Why use a connectivity-based approach to study stroke and recovery of function?

Abstract

The brain is organized into a set of widely distributed networks. Therefore, although structural damage from stroke is focal, remote dysfunction can occur in regions connected to the area of lesion. Historically, neuroscience has focused on local processing due in part to the absence of tools to study the function of distributed networks. In this article we discuss how a more comprehensive understanding of the effects of stroke can be attained using resting state functional connectivity BOLD magnetic resonance imaging (resting state fcMRI). Resting state fcMRI has a number of advantages over task-evoked fMRI for studying brain network reorganization in response to stroke, including the ability to image subjects with a broad range of impairments and the ability to study multiple networks simultaneously. We describe our rationale for using resting state connectivity as a tool for investigating the neural substrates of stroke recovery in a heterogeneous population of stroke patients and discuss the main questions we hope to answer, in particular whether resting state fcMRI measures in the acute phase of stroke can predict subsequent recovery. Early results suggest that disruption of inter-hemispheric connectivity in the somatomotor network and the dorsal attention network is more strongly associated with behavioral impairment in those domains than is intra-hemispheric connectivity within either the lesioned or unaffected hemisphere. We also observe in the somatomotor network an interesting interaction between corticospinal tract damage and decreased inter-hemispheric connectivity that suggests that both processes combine to contribute to neuromotor impairment after stroke. A connectivity-based approach will provide greater insight into network reorganization in the acute and chronic phases after stroke and will contribute to improving prognostic ability and the development of therapeutic interventions.

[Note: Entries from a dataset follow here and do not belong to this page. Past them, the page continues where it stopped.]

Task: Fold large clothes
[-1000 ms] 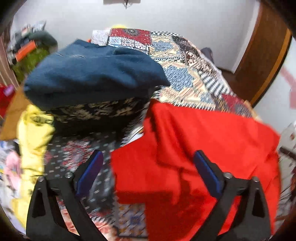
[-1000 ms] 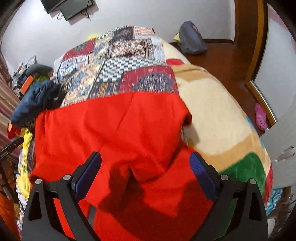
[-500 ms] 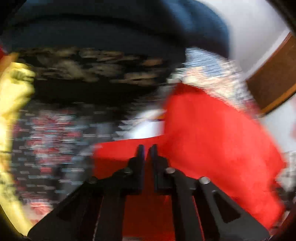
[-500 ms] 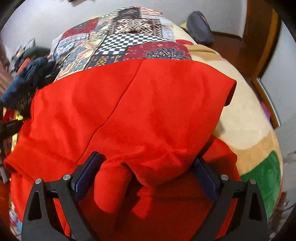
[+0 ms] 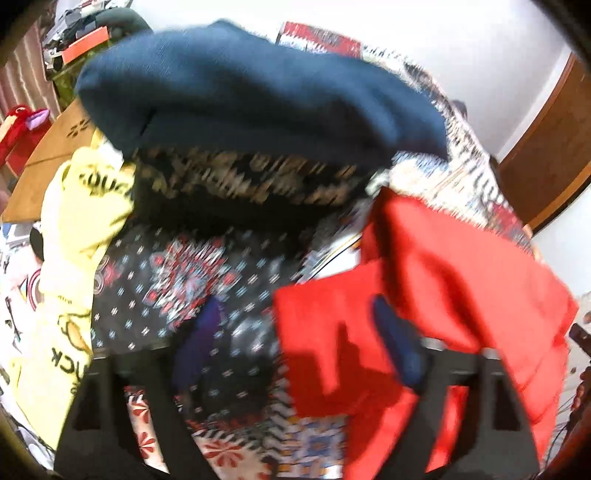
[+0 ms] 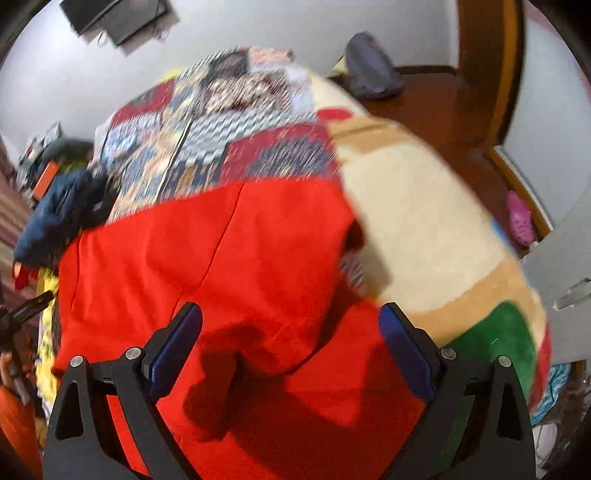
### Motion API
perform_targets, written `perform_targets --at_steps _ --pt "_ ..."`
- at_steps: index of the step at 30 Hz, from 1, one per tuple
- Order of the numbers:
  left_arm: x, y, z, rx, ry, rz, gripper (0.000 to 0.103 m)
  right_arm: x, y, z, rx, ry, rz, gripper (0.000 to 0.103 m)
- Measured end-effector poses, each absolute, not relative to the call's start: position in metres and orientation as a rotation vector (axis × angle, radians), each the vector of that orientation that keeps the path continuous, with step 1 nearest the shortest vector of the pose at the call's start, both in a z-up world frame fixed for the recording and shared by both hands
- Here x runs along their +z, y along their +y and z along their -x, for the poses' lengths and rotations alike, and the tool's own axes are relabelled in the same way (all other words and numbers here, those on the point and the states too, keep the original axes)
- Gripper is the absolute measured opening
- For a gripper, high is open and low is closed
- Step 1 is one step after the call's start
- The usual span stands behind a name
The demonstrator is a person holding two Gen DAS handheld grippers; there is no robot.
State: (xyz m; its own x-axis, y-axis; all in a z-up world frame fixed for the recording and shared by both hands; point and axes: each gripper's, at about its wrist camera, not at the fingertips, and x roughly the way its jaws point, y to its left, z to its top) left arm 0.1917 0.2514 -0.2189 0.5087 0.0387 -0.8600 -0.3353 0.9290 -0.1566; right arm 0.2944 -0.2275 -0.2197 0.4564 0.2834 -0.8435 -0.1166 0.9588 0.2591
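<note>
White wall [image 6: 258, 29], wooden floor [image 6: 436, 107]

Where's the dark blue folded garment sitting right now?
In the left wrist view the dark blue garment lies top centre, on a black gold-patterned piece, left of the red garment. In the right wrist view it sits at the far left edge.

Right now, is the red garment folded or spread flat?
Partly folded: the red garment has one layer doubled over another near its front edge.
</note>
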Motion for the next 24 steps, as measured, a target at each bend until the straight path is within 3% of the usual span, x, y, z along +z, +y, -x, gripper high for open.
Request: perform_targets --at_steps 1,10,12,16,17,18,19,21,23,24 --pt "-0.213 0.246 -0.197 0.221 0.994 0.337 0.100 -0.217 -0.232 -0.299 0.236 1.060 -0.180 0.095" --pt "-0.245 0.231 -0.262 0.068 1.065 0.513 0.100 -0.246 -0.238 -0.342 0.261 1.119 -0.273 0.094" --pt "-0.262 0.230 -0.272 0.065 1.101 0.529 0.100 -0.251 -0.233 -0.348 0.275 1.123 -0.256 0.089" --pt "-0.283 0.225 -0.281 0.044 1.119 0.504 0.095 -0.265 -0.211 -0.366 0.326 1.170 -0.165 0.060" --pt "-0.282 0.219 -0.279 0.025 1.106 0.463 0.094 -0.270 -0.203 -0.369 0.344 1.195 -0.141 0.059" --pt "-0.282 0.209 -0.280 0.000 1.098 0.428 0.091 -0.273 -0.200 -0.372 0.344 1.203 -0.116 0.059" --pt "-0.280 0.199 -0.277 -0.042 1.089 0.392 0.079 -0.277 -0.195 -0.373 0.344 1.204 -0.081 0.059" --pt "-0.274 0.184 -0.270 -0.050 1.062 0.305 0.071 -0.278 -0.192 -0.372 0.346 1.200 -0.069 0.053" --pt "-0.266 0.176 -0.266 -0.057 1.046 0.272 0.047 -0.272 -0.194 -0.367 0.351 1.180 -0.071 0.037" --pt "-0.263 0.175 -0.266 -0.052 1.044 0.271 0.041 -0.269 -0.196 -0.365 0.347 1.170 -0.077 0.030"
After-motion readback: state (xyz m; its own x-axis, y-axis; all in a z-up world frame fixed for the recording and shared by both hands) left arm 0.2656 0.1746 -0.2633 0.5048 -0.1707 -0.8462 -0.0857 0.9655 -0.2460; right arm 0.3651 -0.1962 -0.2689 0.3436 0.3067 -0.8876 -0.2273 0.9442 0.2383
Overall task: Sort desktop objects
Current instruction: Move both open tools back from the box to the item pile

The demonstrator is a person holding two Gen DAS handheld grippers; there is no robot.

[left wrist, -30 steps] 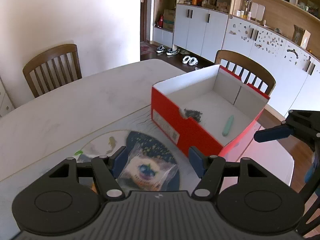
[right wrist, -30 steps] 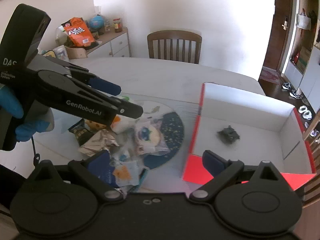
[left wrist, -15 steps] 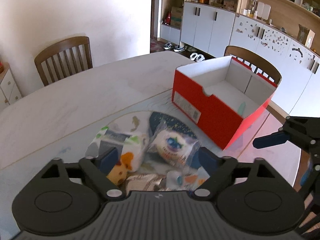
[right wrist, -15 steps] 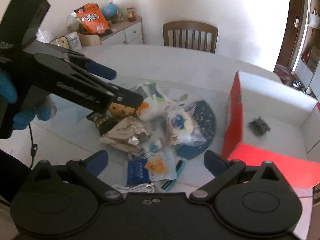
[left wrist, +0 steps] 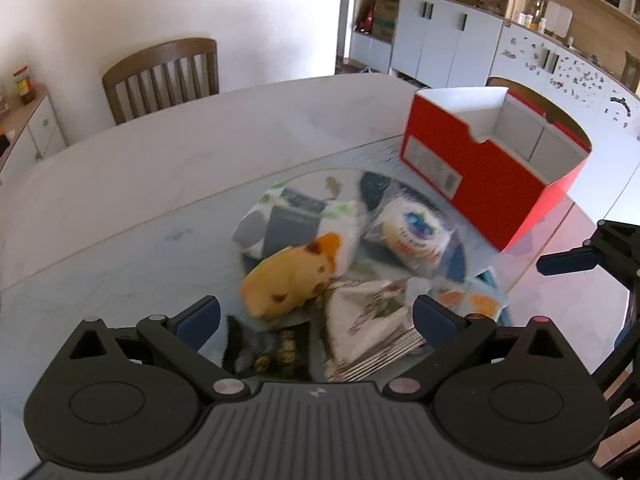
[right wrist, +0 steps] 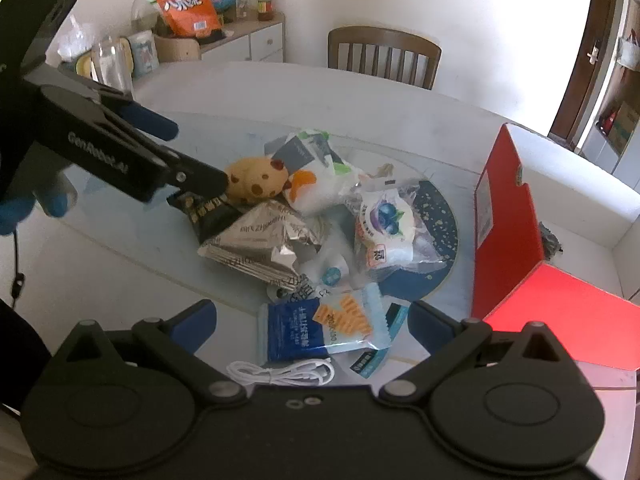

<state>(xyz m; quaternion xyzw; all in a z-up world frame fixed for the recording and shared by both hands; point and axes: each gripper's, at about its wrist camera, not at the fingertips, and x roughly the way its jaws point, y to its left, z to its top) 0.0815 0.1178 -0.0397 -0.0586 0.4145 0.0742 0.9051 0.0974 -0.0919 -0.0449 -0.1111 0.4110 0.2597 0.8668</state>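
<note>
While the red box (right wrist: 505,216) stands open on the table (left wrist: 160,168), only a small dark object (right wrist: 550,240) shows inside it; the snack pile (right wrist: 296,220) lies just left of the box; the left tool (left wrist: 316,314), jaws just widened, and the right tool (right wrist: 312,318) are both released, empty.

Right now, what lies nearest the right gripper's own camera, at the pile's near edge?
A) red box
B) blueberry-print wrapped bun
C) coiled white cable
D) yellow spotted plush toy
C: in the right wrist view the coiled white cable lies at the near edge of the pile, just ahead of the right gripper, closer than the blue snack packet; the plush toy sits far back.
</note>
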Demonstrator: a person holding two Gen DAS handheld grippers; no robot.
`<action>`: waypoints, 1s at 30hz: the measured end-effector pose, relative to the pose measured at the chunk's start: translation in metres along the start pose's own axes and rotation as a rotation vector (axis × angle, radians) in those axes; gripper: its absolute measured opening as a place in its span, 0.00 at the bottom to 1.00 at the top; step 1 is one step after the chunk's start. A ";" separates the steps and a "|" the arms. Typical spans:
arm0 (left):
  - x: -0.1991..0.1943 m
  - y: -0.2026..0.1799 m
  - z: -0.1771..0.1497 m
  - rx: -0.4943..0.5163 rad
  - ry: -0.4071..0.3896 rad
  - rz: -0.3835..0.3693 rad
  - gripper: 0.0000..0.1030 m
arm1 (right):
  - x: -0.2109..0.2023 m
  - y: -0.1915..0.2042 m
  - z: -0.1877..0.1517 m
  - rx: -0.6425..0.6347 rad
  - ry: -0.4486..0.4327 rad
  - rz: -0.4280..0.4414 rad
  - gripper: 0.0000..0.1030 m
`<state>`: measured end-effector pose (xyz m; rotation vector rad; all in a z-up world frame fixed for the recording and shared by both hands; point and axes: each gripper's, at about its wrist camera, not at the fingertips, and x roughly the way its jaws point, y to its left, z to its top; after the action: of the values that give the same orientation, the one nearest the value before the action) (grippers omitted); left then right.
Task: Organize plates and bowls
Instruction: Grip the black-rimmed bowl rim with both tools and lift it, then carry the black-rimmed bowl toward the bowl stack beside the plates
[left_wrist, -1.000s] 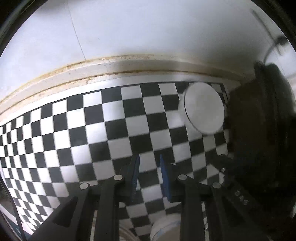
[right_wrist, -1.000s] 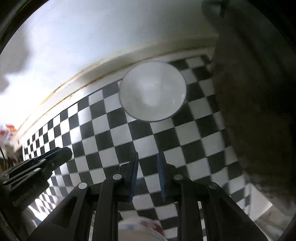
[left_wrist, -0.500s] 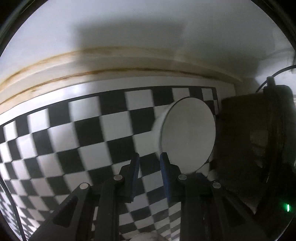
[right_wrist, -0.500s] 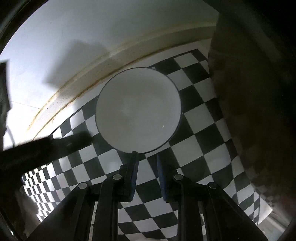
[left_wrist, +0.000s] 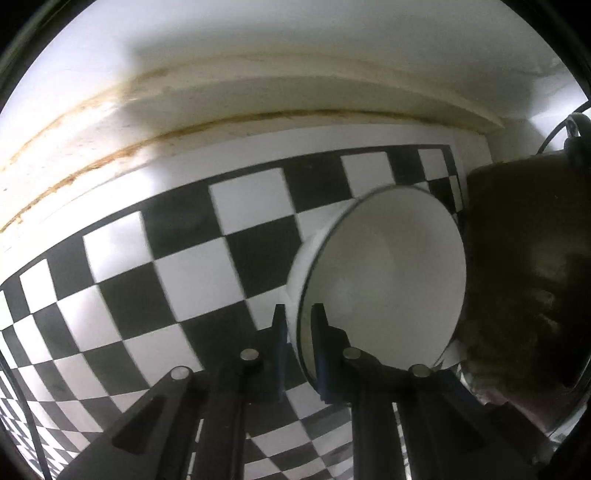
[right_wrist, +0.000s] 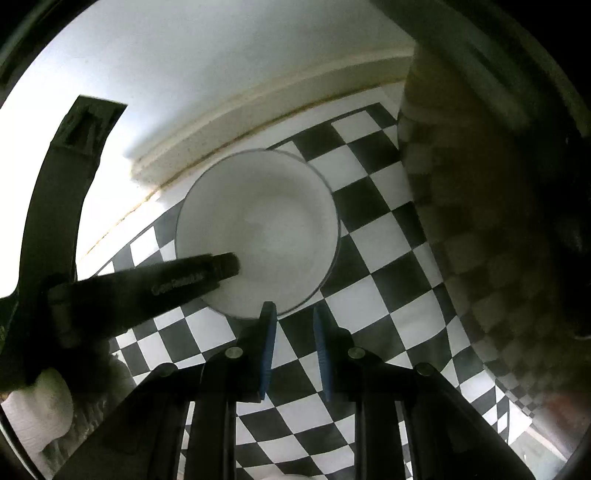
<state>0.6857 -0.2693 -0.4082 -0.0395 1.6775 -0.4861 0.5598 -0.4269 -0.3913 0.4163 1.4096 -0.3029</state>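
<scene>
A white bowl (left_wrist: 384, 273) with a thin dark rim stands on the black-and-white checkered cloth, near the wall. My left gripper (left_wrist: 298, 332) is open with its jaws astride the bowl's near rim, one finger outside, one inside. The rim is not pinched. In the right wrist view the same bowl (right_wrist: 273, 225) lies ahead, and a left gripper finger (right_wrist: 192, 280) reaches over its left rim. My right gripper (right_wrist: 293, 325) is open and empty just short of the bowl's front edge.
A large dark pot (left_wrist: 524, 280) stands right beside the bowl; it also fills the right of the right wrist view (right_wrist: 498, 221). A stained cream ledge (left_wrist: 258, 110) and white wall run behind. A white object (right_wrist: 33, 410) lies at lower left.
Both grippers moved forward toward the bowl. My left gripper went from short of the bowl to straddling its rim. The right gripper closed in on the front edge.
</scene>
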 end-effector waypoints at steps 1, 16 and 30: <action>-0.003 0.005 -0.002 -0.001 -0.002 0.006 0.08 | 0.000 0.000 0.001 -0.001 0.002 0.002 0.22; -0.028 0.059 -0.042 -0.019 -0.032 0.036 0.07 | 0.032 0.033 0.032 -0.100 0.151 0.082 0.23; -0.043 0.078 -0.055 -0.054 -0.054 -0.014 0.07 | 0.062 0.030 0.043 -0.124 0.203 0.056 0.06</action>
<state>0.6606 -0.1696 -0.3892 -0.1031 1.6385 -0.4471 0.6202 -0.4172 -0.4447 0.3919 1.6031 -0.1289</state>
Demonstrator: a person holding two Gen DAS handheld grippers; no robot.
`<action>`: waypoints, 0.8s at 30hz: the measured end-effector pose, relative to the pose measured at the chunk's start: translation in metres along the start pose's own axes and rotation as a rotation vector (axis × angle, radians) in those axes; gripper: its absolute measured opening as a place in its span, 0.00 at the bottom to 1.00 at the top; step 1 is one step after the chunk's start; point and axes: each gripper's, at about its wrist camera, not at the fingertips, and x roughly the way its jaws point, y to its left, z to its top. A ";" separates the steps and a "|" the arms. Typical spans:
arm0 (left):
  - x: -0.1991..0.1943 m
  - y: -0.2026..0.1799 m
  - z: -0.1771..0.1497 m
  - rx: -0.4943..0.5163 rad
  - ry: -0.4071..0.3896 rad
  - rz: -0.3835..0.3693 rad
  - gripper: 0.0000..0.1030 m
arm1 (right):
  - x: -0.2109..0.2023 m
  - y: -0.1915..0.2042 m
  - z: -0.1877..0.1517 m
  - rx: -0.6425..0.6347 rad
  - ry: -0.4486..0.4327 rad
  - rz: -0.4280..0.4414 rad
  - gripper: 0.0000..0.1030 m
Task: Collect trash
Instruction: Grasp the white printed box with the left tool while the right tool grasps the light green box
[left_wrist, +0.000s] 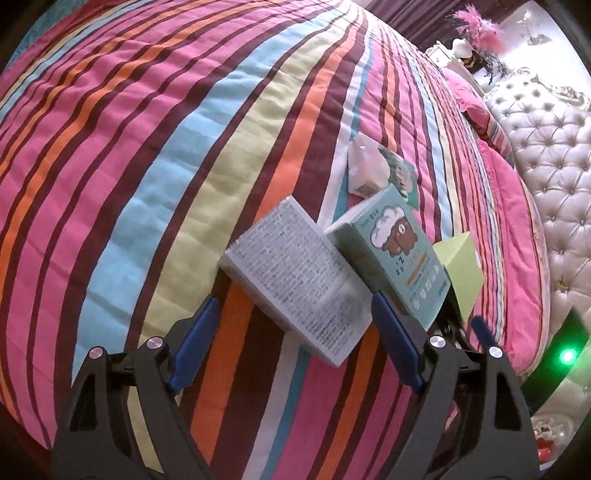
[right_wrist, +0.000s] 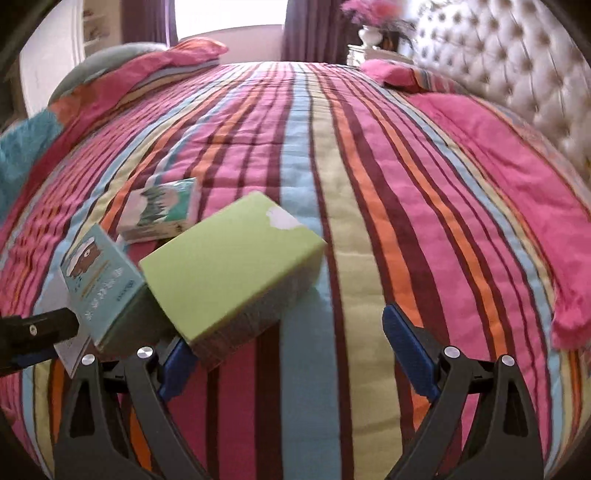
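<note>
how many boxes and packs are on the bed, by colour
White box with print: 1
Teal bear box: 1
Green box: 1
Tissue pack with mountain picture: 1
Total: 4
Both hand-held grippers, left and right, look open.

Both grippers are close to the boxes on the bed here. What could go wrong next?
The left gripper is wide open around the white printed box, which leans on the teal bear box; closing could topple both. The green box sits off-centre against the open right gripper's left finger, so it may slip.
</note>
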 end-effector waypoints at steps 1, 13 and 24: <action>0.000 0.002 0.001 -0.017 0.004 -0.011 0.79 | 0.000 -0.005 -0.002 -0.009 0.006 0.000 0.86; 0.010 0.002 0.008 -0.188 0.008 -0.011 0.79 | -0.010 -0.058 -0.010 0.108 0.015 0.007 0.86; 0.020 -0.021 0.011 -0.031 -0.021 0.127 0.73 | -0.057 -0.037 -0.021 0.004 -0.111 0.083 0.86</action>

Copyright © 2012 Elsevier Inc. All rights reserved.

Figures

Fig. 1

Correlation of motor function with large scale patterns of resting state functional connectivity in the somatomotor network. In a study of 23 subacute stroke patients, grip strength (in kg) was significantly correlated with inter-hemispheric connectivity (left panel) but not with intra-hemispheric connectivity either within the lesioned hemisphere (middle panel) or the unaffected hemisphere (right panel). Inter-hemispheric connectivity represents the average of the connectivity scores between homologous regions in the left and right hemispheres (e.g. average of the Fisher z score for the temporal correlation between left and right hemisphere ROIs in the network). Ipsilesional intra-hemispheric rsFC represents the average of the connectivity scores between each ROI in the damaged hemisphere and all other ROIs in the same network within the damaged hemisphere. Contralesional intra-hemispheric FC is the same as the ipsilesional score but all ROI pairs are in the unaffected hemisphere. rsFC: resting state functional connectivity.

Fig. 2

A model for how interactions between structural damage and network dysfunction contribute to behavioral impairment. A template of the corticospinal tract (CST) was developed based on diffusion tensor imaging in 12 healthy controls (colored in pink in top panel). Each stroke patient's lesion was segmented out (colored in green in top panel) and overlaid on the CST template to obtain the % CST damage. Structural damage to the CST had a direct effect on behavior (arrow A to right panel), as illustrated by the scatter plot (top panel) demonstrating that as % CST damage increased grip strength decreased. In addition, CST damage affected inter-hemispheric resting connectivity (arrow B to bottom panel). As % CST damage increased, inter-hemispheric functional connectivity decreased as shown in the scatter plot and functional connectivity maps from 4 subjects with increasing amounts of CST damage (note the decreased connectivity with the hemisphere contralateral to the hemisphere that was seeded (*) for the analysis). Effects of structural damage and altered connectivity (arrows A and C respectively) converge to impact motor behavior (right panel). In this three dimensional representation, black circles in the foreground have severe CST damage; white circles in the midground have moderate CST damage; red circles in the background have little or no CST damage. When CST damage is severe, grip performance is not correlated with functional connectivity. However, when CST damage is moderate or mild, then grip performance improves with higher inter-hemispheric connectivity (white and red circles). FC: inter-hemispheric resting state functional connectivity in somatomotor network.